__Aim of the task__
Starting at the line that contains "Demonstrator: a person" and ending at the line that contains "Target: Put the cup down", the lines below are to be given again exactly, with nothing added.

Stored records:
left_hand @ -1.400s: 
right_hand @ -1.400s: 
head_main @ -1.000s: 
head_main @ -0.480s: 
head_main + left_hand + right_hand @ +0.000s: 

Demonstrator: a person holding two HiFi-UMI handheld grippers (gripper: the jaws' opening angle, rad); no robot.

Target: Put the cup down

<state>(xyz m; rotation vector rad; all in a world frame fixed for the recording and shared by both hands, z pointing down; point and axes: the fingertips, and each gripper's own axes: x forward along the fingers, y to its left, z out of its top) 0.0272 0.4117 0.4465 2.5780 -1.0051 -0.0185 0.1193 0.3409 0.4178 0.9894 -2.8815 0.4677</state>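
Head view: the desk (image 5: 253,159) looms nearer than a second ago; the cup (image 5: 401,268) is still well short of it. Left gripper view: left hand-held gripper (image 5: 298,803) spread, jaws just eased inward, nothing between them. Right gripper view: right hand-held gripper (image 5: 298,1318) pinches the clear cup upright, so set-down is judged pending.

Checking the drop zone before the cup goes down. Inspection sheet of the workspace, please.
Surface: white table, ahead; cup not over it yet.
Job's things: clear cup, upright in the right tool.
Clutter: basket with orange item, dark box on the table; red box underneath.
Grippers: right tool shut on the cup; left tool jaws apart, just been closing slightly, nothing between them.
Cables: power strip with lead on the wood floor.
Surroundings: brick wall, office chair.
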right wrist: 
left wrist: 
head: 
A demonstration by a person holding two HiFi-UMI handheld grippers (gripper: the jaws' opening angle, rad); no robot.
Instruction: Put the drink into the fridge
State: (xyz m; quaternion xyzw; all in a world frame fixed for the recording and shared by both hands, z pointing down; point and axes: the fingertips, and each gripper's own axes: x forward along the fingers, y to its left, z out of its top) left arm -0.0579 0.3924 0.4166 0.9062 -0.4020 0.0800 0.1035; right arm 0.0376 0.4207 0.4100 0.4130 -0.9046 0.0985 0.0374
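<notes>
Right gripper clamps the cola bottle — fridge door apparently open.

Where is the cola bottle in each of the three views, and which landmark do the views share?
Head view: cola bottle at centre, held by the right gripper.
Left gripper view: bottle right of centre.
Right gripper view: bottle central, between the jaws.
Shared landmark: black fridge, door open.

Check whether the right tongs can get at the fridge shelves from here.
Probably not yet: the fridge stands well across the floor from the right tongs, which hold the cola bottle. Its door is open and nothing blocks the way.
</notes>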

__Exercise response__
Demonstrator: a person holding two HiFi-UMI handheld grippers (gripper: the jaws' opening angle, rad); no robot.

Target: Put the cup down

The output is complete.